O MJ admite que algumas aplicações da área dos Registos têm, efetivamente, mais de dez anos, o que - realçou - faz com que tenha sido "uma prioridade deste Governo, assim que chegou, desencadear um processo de requalificação e modernização do parque aplicacional".

Segundo o MJ, este esforço está a ser desenvolvido de forma progressiva por área de registo, em função das prioridades encontradas, através do IGFEJ.

"Entre estas prioridades destaca-se a área do Registo Automóvel, com um sistema de informação com mais de 20 anos de vida, que será substituído ainda este ano por uma nova plataforma mais robusta e moderna, ou a área da Identificação Civil, na qual se fez evoluir tecnologicamente as plataformas de suporte para dar resposta também às novas funcionalidade do Cartão de Cidadão recentemente implementadas e em funcionamento", conclui o MJ.

Em comunicado enviado à Agência Lusa, o STRN revela que em março de 2016 alertou o MJ para a "urgência de fortalecer as aplicações informáticas dos registos", que têm mais de dez anos, através da sua atualização e capacitação das próprias redes, facto que dizem ter sido reconhecido pela secretária de Estado da Justiça.

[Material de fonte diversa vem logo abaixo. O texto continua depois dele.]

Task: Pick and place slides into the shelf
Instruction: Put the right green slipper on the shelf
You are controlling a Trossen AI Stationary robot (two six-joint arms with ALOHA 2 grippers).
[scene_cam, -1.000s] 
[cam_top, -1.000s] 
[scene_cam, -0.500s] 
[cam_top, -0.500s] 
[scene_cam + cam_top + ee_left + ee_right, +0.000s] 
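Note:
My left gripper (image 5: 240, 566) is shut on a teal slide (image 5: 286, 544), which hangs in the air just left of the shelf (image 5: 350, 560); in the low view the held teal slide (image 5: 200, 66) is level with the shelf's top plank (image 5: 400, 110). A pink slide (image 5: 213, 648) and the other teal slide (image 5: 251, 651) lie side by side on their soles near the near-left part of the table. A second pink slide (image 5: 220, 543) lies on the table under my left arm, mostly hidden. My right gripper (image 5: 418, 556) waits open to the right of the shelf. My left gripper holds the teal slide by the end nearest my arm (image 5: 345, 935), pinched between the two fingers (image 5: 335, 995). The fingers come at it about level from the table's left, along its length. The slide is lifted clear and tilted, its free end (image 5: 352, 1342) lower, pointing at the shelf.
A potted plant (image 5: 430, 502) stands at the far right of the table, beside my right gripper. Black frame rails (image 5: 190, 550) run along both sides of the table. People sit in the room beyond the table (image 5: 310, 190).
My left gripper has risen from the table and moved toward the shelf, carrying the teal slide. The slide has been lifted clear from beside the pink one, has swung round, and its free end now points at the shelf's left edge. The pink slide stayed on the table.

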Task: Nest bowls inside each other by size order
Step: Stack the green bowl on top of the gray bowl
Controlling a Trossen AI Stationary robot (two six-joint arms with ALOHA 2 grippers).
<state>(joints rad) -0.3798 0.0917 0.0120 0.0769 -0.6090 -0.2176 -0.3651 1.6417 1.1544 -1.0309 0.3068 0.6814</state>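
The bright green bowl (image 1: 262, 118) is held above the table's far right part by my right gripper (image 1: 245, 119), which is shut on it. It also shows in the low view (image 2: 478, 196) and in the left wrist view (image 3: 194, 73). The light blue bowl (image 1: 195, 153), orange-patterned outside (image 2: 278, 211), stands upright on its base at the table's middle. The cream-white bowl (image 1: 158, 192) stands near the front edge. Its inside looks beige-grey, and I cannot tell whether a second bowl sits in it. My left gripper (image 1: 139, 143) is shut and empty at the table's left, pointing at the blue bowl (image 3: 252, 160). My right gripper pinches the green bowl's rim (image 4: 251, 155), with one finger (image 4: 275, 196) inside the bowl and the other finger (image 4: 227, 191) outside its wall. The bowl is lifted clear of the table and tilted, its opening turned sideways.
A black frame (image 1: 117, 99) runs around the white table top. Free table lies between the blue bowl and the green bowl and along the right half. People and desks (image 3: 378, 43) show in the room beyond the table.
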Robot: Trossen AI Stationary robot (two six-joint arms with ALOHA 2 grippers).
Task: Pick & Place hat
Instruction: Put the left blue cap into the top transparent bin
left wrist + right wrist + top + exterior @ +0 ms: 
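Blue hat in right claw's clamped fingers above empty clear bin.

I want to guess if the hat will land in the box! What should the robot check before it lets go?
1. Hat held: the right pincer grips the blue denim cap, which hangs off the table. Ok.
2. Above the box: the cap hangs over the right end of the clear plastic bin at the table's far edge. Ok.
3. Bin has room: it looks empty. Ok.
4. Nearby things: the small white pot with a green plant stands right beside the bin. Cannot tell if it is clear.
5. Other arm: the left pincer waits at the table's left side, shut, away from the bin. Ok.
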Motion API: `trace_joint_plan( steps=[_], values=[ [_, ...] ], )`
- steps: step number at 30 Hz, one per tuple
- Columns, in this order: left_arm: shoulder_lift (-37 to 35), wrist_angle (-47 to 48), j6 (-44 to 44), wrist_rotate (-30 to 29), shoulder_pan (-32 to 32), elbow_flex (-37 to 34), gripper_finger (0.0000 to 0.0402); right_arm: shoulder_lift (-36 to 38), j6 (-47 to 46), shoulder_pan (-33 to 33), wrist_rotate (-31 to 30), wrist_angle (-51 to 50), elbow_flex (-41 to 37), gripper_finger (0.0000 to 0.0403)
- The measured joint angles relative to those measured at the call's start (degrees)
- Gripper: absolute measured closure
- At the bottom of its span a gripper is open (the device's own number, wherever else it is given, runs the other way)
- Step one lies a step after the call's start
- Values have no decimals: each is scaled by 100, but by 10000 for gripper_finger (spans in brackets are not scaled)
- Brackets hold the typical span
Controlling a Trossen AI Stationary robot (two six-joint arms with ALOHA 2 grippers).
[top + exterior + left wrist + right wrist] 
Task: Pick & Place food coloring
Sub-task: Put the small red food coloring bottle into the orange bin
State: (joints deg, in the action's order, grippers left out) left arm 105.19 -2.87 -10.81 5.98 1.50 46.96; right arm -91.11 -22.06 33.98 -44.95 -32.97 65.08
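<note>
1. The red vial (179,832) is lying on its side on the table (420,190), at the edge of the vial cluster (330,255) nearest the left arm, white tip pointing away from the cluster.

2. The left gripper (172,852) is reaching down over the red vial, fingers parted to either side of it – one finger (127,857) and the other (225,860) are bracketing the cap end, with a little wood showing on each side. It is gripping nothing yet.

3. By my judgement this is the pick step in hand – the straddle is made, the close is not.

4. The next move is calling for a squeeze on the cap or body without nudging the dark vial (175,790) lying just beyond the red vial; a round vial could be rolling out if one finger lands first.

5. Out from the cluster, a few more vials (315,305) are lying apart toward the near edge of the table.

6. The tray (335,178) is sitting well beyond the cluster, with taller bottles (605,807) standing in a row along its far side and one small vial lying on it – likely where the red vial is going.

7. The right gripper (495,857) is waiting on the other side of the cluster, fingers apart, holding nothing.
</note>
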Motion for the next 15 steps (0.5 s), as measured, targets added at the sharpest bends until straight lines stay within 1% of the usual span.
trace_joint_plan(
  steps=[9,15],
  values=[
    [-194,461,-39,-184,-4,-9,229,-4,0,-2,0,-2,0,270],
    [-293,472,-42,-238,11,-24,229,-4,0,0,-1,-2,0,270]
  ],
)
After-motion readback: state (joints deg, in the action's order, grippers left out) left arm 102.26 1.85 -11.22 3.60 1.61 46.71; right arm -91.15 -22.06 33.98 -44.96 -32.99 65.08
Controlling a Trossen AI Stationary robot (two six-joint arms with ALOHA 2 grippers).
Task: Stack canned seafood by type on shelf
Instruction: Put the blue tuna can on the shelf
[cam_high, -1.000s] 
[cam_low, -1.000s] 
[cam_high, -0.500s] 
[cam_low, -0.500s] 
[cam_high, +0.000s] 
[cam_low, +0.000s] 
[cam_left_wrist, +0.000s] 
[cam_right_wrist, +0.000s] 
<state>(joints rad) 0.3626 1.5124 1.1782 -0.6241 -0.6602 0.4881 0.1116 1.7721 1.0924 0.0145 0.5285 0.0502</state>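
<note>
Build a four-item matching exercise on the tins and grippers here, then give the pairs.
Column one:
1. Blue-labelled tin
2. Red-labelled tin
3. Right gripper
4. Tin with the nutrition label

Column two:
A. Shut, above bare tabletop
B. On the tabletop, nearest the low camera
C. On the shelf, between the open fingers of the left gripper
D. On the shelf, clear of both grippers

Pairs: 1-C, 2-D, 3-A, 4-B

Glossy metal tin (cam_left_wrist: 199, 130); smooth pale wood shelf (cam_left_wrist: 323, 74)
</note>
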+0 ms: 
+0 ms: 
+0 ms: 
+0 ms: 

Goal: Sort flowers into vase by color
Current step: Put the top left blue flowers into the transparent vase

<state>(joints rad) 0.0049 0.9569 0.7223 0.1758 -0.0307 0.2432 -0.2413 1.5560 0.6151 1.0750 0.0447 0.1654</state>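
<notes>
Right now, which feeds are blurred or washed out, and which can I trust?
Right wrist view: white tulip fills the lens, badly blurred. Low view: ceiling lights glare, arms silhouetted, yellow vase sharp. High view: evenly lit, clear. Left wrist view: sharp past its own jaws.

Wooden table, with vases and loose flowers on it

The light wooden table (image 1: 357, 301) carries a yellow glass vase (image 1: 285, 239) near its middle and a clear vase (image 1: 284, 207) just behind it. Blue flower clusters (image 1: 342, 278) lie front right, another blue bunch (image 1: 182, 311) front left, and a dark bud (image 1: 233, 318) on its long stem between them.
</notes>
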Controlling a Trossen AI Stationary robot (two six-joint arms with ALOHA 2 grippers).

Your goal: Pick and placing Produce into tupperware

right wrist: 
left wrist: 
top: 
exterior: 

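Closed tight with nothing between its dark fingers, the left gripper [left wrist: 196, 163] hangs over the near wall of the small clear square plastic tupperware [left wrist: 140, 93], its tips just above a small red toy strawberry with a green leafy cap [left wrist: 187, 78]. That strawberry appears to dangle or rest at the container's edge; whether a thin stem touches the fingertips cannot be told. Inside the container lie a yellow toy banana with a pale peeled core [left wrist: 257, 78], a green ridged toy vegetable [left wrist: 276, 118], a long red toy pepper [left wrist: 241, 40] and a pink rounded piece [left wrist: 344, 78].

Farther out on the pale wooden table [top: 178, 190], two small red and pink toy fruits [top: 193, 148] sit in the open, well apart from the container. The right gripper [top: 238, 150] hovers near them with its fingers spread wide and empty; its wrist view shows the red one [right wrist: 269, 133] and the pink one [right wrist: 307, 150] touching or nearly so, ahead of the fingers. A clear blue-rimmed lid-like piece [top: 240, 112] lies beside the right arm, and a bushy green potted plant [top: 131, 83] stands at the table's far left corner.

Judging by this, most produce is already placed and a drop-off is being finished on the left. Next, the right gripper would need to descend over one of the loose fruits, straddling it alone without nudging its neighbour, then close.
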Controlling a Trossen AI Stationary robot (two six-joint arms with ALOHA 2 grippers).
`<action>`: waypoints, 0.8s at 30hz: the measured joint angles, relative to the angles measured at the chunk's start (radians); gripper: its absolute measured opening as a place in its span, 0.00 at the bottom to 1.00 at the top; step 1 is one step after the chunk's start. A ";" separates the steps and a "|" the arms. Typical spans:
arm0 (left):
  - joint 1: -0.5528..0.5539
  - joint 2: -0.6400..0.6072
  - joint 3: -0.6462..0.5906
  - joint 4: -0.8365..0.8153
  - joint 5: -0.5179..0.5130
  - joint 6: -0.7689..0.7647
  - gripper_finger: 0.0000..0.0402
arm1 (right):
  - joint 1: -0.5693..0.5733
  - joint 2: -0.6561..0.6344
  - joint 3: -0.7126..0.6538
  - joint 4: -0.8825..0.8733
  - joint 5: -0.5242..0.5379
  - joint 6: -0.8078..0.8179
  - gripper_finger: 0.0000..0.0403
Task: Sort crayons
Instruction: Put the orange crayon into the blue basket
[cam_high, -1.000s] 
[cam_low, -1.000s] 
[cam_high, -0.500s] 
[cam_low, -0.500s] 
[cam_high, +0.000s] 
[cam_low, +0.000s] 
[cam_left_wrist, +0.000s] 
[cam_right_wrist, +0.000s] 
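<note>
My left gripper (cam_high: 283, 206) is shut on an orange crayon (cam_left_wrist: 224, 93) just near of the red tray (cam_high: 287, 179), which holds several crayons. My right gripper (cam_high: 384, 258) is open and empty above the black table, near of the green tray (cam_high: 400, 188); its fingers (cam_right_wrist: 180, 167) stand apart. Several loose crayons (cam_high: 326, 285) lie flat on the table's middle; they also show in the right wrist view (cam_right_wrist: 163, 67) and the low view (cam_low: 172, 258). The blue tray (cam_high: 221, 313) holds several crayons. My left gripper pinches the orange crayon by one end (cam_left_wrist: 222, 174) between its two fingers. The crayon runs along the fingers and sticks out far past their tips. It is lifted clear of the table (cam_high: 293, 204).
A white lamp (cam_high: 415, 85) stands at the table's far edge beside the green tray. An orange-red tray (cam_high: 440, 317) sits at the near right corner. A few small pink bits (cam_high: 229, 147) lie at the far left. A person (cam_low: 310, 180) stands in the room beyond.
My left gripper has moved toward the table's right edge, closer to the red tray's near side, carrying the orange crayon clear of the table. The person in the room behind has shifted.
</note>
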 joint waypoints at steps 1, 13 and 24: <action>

No entender do sindicato, o IGFEJ tem-se mostrado incapaz de resolver os problemas do sistema informático, sugerindo que essa tarefa passe a ser do Instituto dos Registos e do Notariado, "o que resultaria numa intervenção muito mais célere e eficiente na resolução de eventuais problemas, e consequentemente, numa melhor prestação de serviços aos cidadãos".

"Desde março que o SIRCOM (Sistema Integrado do Registo Comercial) tem vindo a revelar diversos e graves problemas, para os quais o IGFEJ não tem apresentado nenhuma solução, demonstrando uma total incapacidade e inoperância", acusa o sindicato.

Os problemas afetam a Empresa na Hora, acrescenta o STRN, sendo, em sua opinião, "inexplicável o embaraço, devido à inoperância do IGFEJ, que os trabalhadores dos registos têm que passar em frente dos cidadãos que pretendem constituir uma empresa, por não conseguirem executar o procedimento".